Haile Gerimas Films Mirror Ethiopias Struggle - NYTimes.com
   
 
 
   
 
Haile Gerimas Films Mirror Ethiopias Struggle - NYTimes.comWASHINGTON — Among the courses Haile Gerima teaches at Howard University is one called “Film and Social Change.” But for Mr. Gerima, an Ethiopian director and screenwriter who has lived here since the 1970s in what he calls self-exile, that subject is not just an academic concern: it is also what motivates him to make films with African and African-American themes.

“Teza,” which opens Friday at Lincoln Plaza Cinemas in Manhattan and means “Morning Dew” in the director’s native Amharic, may be Mr. Gerima’s most autobiographical movie yet. It traces the anguished course of an idealistic young intellectual named Anberber from his origins in a small village through his years as a medical student in Europe; his return to Ethiopia, where he ends up a casualty of the Marxist military revolution that overthrew Emperor Haile Selassie in 1974; and his exile to West Germany, where he becomes a victim of racism.


“I am from a generation that genuinely wanted a better society and to do something for poor and oppressed people, but which got blinded and lost and turned against its own humanity to become the opposite of what we wanted to be,” Mr. Gerima, 64, said in an interview at Sankofa, a Pan-African bookstore, cultural center and cafe that is across from the Howard campus and also houses his film company’s production offices. “For me, this film is really about displacement, which is a theme that really resonates within me.”

Sometimes that sense of dislocation is literal in his movies, and sometimes it is metaphorical. In “Sankofa” (1993) a black American fashion model on a shoot in Africa is transported back to the 18th century and slavery on a West Indian plantation, while in “Ashes and Embers” (1982) Mr. Gerima explored the disillusionment of African-American veterans returning from the Vietnam War to urban poverty and hopelessness.

Mr. Gerima first arrived in the United States in 1967 to study theater at the Goodman School of Drama in Chicago; his Peace Corps teachers in Ethiopia, impressed by his talent, had arranged for his admission there. But he was not prepared for the politics of race in America, and initially felt estranged not just from the whites whose lawns and gardens he tended to support himself, but also from African-Americans.

“I had never been challenged the way African-Americans are in America, and encountering racism shocked me to the point that I had nosebleeds,” he said. “But I didn’t want to be black American, I didn’t want to identify with their situation — I felt they were slaves and I was not. I didn’t believe they came from Africa; I felt they were a different species sprouted from the plantation. The intellectual distance was too great.”

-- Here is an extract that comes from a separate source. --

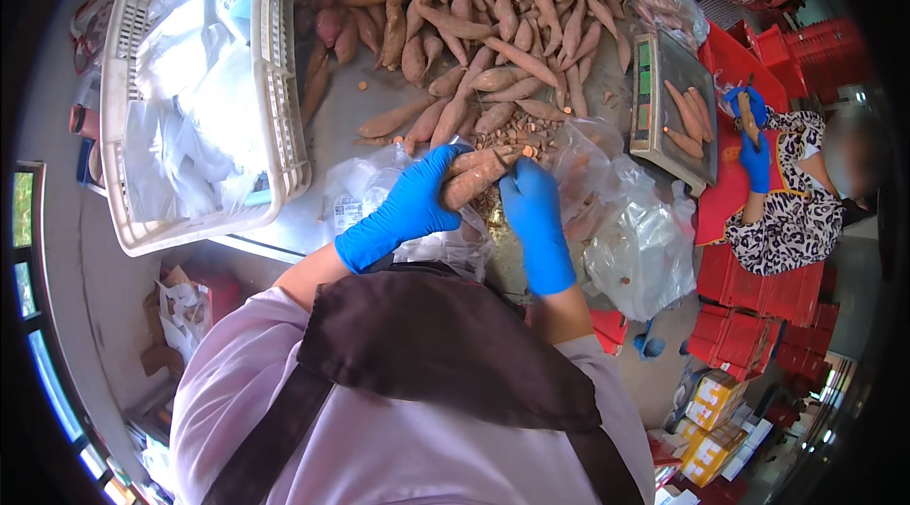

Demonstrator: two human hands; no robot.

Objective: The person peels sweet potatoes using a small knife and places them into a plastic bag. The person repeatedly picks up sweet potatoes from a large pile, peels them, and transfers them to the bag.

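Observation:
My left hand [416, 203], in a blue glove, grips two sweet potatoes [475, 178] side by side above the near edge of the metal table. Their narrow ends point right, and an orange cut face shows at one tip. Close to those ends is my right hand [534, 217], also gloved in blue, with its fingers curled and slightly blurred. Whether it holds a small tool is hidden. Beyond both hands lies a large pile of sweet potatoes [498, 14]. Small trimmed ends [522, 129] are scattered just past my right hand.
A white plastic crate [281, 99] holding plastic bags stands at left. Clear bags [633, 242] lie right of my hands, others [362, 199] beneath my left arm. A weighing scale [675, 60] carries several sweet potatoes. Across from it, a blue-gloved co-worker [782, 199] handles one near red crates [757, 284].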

Unhappy with the acting roles he was offered — all the blacks “were just park benches and lamp posts” — Mr. Gerima transferred to the University of California, Los Angeles, where he quickly won an acting award and developed ties to the Pan-African black-power movement. He switched to film after the shock of being exposed to Latin American directors like Glauber Rocha, Fernando Solanas and Miguel Littín made him realize, he said, that his story was “equally as important and valid” as those he was accustomed to seeing in Hollywood productions.

The filmmaker Charles Burnett, a classmate who went on to direct “Killer of Sheep” and “To Sleep With Anger” and remains a friend, recalls: “Even then he knew what he wanted to do and was very outspoken and engaged, with strong opinions and a deep identification with people of color and their struggle. He has his own code, he’s very energetic and kinetic, and you can feel his films the same way.”

Haile Gerimas Films Mirror Ethiopias Struggle - NYTimes.com


Mr. Gerima first drew attention in the mid-1970s with “Harvest: 3000 Years,” about an Ethiopian peasant family struggling to survive under feudalism; it was filmed as Haile Selassie’s imperial rule was collapsing. “In a way,” Mr. Burnett said, “you can see the roots of ‘Teza’ there, the focus on village life and the concern with Ethiopian history.”

But that film also led to the start of Mr. Gerima’s troubles with the Derg, the Communist military junta that replaced Haile Selassie. The new regime declared his film “the property of the Ethiopian people” and would only allow him to make another movie in his homeland if he agreed to accept what they called their “jurisdiction” over his work.

“When they said that, I couldn’t wait to take the plane out, because I knew my freedom was gone,” Mr. Gerima said. “I would have died. I don’t fit well in dogma of any kind, even the dogma I create myself, because the next day I get up betraying it.”